**WORK ORDER**:
Report all lines of the data below that hold the word "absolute".

**SUPPLIED INFORMATION**:
====
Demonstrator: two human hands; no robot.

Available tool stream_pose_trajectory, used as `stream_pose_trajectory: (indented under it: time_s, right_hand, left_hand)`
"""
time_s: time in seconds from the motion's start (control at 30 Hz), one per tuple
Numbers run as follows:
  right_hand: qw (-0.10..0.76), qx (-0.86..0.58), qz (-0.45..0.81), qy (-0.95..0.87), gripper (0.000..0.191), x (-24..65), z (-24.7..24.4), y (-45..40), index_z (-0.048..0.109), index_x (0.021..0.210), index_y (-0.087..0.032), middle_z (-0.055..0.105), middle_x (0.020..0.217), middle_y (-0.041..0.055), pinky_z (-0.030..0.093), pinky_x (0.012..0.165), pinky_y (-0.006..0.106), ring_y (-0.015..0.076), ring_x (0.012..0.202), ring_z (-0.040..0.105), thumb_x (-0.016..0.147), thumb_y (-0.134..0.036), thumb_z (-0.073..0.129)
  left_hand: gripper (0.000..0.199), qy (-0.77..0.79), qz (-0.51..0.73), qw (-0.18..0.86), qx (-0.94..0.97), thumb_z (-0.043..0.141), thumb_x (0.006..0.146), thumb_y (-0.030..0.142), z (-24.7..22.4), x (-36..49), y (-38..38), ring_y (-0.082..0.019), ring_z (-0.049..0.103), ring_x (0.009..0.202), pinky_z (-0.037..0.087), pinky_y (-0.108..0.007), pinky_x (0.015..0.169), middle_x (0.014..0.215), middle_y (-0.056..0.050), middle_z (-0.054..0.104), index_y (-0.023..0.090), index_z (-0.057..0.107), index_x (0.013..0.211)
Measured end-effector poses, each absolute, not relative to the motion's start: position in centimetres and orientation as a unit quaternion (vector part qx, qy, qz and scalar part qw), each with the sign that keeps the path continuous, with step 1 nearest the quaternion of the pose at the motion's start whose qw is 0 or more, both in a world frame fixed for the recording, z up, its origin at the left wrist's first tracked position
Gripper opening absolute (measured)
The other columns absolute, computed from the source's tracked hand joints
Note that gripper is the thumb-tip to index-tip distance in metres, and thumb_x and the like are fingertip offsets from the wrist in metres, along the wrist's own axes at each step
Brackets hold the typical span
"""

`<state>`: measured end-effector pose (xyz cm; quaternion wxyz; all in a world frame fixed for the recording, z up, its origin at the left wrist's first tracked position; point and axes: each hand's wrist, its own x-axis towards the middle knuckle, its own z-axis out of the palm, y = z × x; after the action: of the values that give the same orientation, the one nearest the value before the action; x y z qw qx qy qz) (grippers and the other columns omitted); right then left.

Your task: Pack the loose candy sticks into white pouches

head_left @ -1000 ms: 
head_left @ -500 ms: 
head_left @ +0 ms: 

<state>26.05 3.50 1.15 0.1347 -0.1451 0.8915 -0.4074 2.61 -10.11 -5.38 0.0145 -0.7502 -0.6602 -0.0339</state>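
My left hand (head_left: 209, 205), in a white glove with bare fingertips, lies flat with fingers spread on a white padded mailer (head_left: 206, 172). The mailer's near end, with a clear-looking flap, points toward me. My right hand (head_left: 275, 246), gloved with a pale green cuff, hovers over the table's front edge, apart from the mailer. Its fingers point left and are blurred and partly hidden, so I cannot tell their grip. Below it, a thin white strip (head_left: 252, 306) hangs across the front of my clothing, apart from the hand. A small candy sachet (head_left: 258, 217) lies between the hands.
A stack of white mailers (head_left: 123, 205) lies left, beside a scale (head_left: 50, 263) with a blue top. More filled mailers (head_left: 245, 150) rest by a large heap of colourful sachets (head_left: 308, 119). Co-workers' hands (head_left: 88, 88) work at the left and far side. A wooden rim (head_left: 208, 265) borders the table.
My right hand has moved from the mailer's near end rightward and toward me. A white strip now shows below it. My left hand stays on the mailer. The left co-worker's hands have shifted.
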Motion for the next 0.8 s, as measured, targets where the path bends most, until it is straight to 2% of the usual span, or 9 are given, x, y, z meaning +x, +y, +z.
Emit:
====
**EXERCISE RESULT**:
Measured end-effector poses, each absolute, not relative to the motion's start: position in centimetres and orientation as a unit quaternion (vector part qx, qy, qz and scalar part qw), each with the sign that keeps the path continuous, with step 1 nearest the quaternion of the pose at the motion's start whose qw is 0 or more, both in a world frame fixed for the recording, z up, its origin at the left wrist's first tracked position
Gripper opening absolute (measured)
The other columns absolute, computed from the source's tracked hand joints

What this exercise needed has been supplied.